# WORK TO COMPLETE:
Give the entries again exactly, every one of them.

# MATERIAL SUPPLIED:
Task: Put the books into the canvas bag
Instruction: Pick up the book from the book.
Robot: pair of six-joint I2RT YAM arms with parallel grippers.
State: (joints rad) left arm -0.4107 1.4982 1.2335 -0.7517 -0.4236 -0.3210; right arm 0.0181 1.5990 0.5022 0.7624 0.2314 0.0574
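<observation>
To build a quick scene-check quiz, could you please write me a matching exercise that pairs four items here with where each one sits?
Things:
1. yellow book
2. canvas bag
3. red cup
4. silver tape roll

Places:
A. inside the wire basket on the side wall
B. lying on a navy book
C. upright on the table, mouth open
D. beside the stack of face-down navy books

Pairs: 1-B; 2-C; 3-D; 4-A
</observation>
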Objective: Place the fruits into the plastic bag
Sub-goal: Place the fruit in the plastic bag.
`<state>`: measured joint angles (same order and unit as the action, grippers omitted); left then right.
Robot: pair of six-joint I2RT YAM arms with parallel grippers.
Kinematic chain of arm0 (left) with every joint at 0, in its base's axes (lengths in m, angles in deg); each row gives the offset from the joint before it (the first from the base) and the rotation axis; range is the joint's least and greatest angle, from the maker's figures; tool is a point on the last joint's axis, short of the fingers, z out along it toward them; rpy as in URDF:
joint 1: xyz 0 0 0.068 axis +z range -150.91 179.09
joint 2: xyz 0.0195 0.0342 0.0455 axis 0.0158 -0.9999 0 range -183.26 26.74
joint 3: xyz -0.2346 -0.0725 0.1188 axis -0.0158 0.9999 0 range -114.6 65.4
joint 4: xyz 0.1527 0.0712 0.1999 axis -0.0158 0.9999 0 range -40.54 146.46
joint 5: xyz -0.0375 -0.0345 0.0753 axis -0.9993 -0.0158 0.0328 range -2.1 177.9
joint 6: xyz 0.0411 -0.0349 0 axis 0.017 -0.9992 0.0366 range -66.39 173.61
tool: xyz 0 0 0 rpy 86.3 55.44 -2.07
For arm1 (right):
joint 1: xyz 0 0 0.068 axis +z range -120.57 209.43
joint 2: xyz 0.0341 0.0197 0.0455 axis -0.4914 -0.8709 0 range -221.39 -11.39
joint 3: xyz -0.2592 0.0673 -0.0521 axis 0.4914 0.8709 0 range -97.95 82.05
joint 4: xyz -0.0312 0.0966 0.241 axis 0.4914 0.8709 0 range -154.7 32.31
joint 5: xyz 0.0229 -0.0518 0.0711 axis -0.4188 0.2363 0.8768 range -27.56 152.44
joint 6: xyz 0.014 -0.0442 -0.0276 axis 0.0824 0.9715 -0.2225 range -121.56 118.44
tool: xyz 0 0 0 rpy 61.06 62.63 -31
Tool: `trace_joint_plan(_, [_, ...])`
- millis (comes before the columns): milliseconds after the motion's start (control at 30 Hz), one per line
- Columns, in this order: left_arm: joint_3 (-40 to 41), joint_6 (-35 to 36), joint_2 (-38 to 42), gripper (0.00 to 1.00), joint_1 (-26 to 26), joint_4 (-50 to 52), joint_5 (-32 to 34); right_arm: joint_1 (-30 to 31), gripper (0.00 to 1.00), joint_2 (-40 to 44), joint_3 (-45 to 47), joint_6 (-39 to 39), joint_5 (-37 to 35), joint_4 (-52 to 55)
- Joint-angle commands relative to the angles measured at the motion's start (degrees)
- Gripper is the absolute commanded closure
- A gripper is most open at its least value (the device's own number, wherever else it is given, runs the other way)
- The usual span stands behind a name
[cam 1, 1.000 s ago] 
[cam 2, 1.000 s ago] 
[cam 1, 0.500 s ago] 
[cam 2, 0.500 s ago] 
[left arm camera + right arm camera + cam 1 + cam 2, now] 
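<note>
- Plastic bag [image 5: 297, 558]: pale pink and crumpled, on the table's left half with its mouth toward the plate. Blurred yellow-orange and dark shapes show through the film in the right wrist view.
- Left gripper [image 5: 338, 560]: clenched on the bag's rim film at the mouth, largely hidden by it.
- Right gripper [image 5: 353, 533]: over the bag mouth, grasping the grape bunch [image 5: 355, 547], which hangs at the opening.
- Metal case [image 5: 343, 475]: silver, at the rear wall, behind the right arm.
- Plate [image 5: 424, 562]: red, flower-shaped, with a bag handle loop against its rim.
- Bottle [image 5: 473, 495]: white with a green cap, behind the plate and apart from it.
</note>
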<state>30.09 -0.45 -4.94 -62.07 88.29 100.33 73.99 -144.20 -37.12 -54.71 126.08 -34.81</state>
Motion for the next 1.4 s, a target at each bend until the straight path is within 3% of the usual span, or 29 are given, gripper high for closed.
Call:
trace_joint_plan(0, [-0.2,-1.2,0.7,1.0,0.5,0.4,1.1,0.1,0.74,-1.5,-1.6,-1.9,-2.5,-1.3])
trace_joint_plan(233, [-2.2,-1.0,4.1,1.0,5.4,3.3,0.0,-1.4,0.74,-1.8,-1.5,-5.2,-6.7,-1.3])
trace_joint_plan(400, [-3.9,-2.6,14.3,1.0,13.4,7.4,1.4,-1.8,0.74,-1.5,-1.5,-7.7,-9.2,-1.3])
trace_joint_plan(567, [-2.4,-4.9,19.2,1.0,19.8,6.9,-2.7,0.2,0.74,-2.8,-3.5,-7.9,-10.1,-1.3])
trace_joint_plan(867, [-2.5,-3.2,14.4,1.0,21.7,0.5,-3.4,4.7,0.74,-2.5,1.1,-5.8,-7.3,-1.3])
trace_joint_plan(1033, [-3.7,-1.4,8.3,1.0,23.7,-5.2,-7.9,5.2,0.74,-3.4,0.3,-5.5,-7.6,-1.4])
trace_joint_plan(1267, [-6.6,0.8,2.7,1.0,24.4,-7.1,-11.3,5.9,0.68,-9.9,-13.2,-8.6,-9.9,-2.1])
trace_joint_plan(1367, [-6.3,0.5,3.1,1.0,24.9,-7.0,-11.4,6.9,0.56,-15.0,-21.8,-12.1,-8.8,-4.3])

# RESPONSE:
Task: Put the books into the canvas bag
Instruction: Pick up the book from the book.
Robot: pair of six-joint I2RT YAM arms with parallel grippers.
State: (joints rad) left arm -0.4107 1.4982 1.2335 -0.7517 -0.4236 -0.3210; right arm 0.0181 1.5990 0.5022 0.7624 0.2314 0.0574
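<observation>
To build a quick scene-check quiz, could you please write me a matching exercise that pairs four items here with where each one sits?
Things:
1. yellow book
2. canvas bag
3. red cup
4. silver tape roll

Places:
A. inside the wire basket on the side wall
B. lying on a navy book
C. upright on the table, mouth open
D. beside the stack of face-down navy books

Pairs: 1-B; 2-C; 3-D; 4-A
</observation>
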Objective: Place the fruits into the plastic bag
Sub-goal: Place the fruit in the plastic bag.
`<state>`: measured joint angles (same order and unit as the action, grippers omitted); left then right.
Robot: pair of six-joint I2RT YAM arms with parallel grippers.
Kinematic chain of arm0 (left) with every joint at 0, in its base's axes (lengths in m, angles in deg); each row gives the offset from the joint before it (the first from the base) and the rotation axis; range is the joint's least and greatest angle, from the maker's figures; tool is a point on the last joint's axis, short of the fingers, z out along it toward them; rpy as in URDF:
joint 1: xyz 0 0 0.068 axis +z range -150.91 179.09
joint 2: xyz 0.0195 0.0342 0.0455 axis 0.0158 -0.9999 0 range -183.26 26.74
joint 3: xyz -0.2346 -0.0725 0.1188 axis -0.0158 0.9999 0 range -114.6 65.4
joint 4: xyz 0.1527 0.0712 0.1999 axis -0.0158 0.9999 0 range -40.54 146.46
joint 5: xyz -0.0375 -0.0345 0.0753 axis -0.9993 -0.0158 0.0328 range -2.1 177.9
joint 6: xyz 0.0411 -0.0349 0 axis 0.017 -0.9992 0.0366 range -66.39 173.61
tool: xyz 0 0 0 rpy 86.3 55.44 -2.07
For arm1 (right):
joint 1: xyz 0 0 0.068 axis +z range -120.57 209.43
joint 2: xyz 0.0341 0.0197 0.0455 axis -0.4914 -0.8709 0 range -221.39 -11.39
joint 3: xyz -0.2592 0.0673 -0.0521 axis 0.4914 0.8709 0 range -97.95 82.05
joint 4: xyz -0.0312 0.0966 0.241 axis 0.4914 0.8709 0 range -154.7 32.31
joint 5: xyz 0.0229 -0.0518 0.0711 axis -0.4188 0.2363 0.8768 range -27.56 152.44
joint 6: xyz 0.014 -0.0442 -0.0276 axis 0.0824 0.9715 -0.2225 range -121.56 118.44
tool: xyz 0 0 0 rpy 61.06 62.63 -31
Tool: `trace_joint_plan(_, [_, ...])`
- millis (comes before the columns): milliseconds after the motion's start (control at 30 Hz), one per line
- Columns, in this order: left_arm: joint_3 (-40 to 41), joint_6 (-35 to 36), joint_2 (-38 to 42), gripper (0.00 to 1.00), joint_1 (-26 to 26), joint_4 (-50 to 52), joint_5 (-32 to 34); right_arm: joint_1 (-30 to 31), gripper (0.00 to 1.00), joint_2 (-40 to 44), joint_3 (-45 to 47), joint_6 (-39 to 39), joint_5 (-37 to 35), joint_4 (-52 to 55)
- Joint-angle commands relative to the angles measured at the motion's start (degrees)
- Gripper is the absolute commanded closure
- A gripper is most open at its least value (the device's own number, wherever else it is given, runs the other way)
- The usual span stands behind a name
[cam 1, 1.000 s ago] 
[cam 2, 1.000 s ago] 
[cam 1, 0.500 s ago] 
[cam 2, 0.500 s ago] 
[left arm camera + right arm camera + cam 1 + cam 2, now] 
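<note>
- Plastic bag [image 5: 297, 558]: pale pink and crumpled, on the table's left half with its mouth toward the plate. Blurred yellow-orange and dark shapes show through the film in the right wrist view.
- Left gripper [image 5: 338, 560]: clenched on the bag's rim film at the mouth, largely hidden by it.
- Right gripper [image 5: 353, 533]: over the bag mouth, grasping the grape bunch [image 5: 355, 547], which hangs at the opening.
- Metal case [image 5: 343, 475]: silver, at the rear wall, behind the right arm.
- Plate [image 5: 424, 562]: red, flower-shaped, with a bag handle loop against its rim.
- Bottle [image 5: 473, 495]: white with a green cap, behind the plate and apart from it.
</note>
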<state>30.09 -0.45 -4.94 -62.07 88.29 100.33 73.99 -144.20 -37.12 -54.71 126.08 -34.81</state>
Motion for the next 1.4 s, a target at each bend until the straight path is within 3% of the usual span, or 29 are given, gripper high for closed.
Call:
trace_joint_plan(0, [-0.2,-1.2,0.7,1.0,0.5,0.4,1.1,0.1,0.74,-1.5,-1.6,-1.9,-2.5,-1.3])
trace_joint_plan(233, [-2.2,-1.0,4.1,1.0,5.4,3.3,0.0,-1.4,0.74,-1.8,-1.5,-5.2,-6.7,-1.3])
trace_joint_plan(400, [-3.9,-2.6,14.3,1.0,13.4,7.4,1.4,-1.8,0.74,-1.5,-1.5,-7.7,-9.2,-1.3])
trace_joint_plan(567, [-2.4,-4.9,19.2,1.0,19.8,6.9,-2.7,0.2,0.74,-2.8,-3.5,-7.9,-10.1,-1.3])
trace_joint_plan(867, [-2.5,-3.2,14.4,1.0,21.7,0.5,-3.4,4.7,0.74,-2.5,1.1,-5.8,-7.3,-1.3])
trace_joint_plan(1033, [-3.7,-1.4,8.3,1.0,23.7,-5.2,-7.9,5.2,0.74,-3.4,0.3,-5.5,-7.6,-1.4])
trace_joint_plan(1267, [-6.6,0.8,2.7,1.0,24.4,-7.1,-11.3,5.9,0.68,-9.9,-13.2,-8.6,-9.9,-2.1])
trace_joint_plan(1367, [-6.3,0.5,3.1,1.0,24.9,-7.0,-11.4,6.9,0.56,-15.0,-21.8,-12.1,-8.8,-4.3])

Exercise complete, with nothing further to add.